Recently, deep neural network (DNN) has been investigated intensively to learn the association cost function in a unified architecture combining both feature extraction and affinity metric [10, 26, 42]. Through training, the task and scenario prior can be automatically adapted by the candidate representation and estimation metric without manually tuning the hyper-parameters. However, the association algorithm still stands outside the network, which requires dedicated affinity samples to be manually fabricated from ground truth association for the training process. It is not guaranteed that training and inference phases share the same data distribution; consequently it may lead to the degraded generalizability of the trained model. Moreover, crowded targets, similar appearance and fast motion impose great ambiguity for the association only considering pairs of neighboring frames. Successful association requires global optimization across multiple frames, where higher-order discriminative clues such as appearance changes over time and motion context could be included. Learning the robust representation and affinity criteria without the cooperation from the association procedure in this circumstance is even more complicated.

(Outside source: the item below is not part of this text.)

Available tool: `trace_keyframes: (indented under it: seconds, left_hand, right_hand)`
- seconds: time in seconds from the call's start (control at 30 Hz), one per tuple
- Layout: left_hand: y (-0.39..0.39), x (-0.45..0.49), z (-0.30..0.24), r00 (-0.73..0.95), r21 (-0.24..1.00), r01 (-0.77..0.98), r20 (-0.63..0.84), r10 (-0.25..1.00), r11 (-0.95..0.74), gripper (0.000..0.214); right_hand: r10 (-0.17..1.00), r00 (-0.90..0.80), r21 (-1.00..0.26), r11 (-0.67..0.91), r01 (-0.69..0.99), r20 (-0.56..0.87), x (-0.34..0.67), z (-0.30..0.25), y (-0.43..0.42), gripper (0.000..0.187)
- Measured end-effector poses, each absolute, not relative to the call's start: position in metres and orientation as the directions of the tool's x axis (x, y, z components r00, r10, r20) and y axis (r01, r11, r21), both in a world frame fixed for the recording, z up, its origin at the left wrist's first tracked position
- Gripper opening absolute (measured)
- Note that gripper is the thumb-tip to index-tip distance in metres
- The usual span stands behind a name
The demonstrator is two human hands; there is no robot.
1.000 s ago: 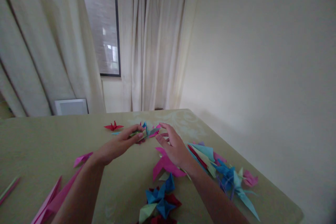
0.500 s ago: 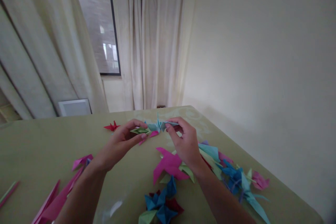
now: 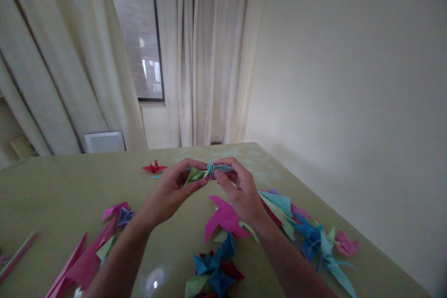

Our objective in this paper is to formulate an end-to-end model for MOT: the Feature representation, Affinity model and Multi-dimensional assignment (MDA) are refined in a single deep network named FAMNet, which is optimized jointly to learn the task prior. In particular, feature sub-network is used to extract features for candidates on each frame, after which an affinity sub-network estimates the higher-order affinity for all association hypothesis. With the affinity, the MDA sub-network is to optimize globally and obtain the optimal assignments. By all layers in FAMNet designed differentiable, the feature and affinity sub-network can be trained directly referring to the assignment ground truth. To realize it, we make the following novelties to the FAMNet and its based tracking system:

  • We design an affinity sub-network that fuses discriminative higher-order appearance and motion information into the affinity estimation.

  • We propose an MDA sub-network, in which a modified rank-1 tensor approximation power iteration is designed differentiable and adapted for the deep learning architecture.

  • We integrate single object tracking into the data association-based MOT. Detections and tracking predictions are merged and selected optimally through MDA to construct the target trajectories.

  • We employ a target management scheme where a dedicated CNN network is used to refine the target bounding box to eliminate the noised candidates generated by external detector.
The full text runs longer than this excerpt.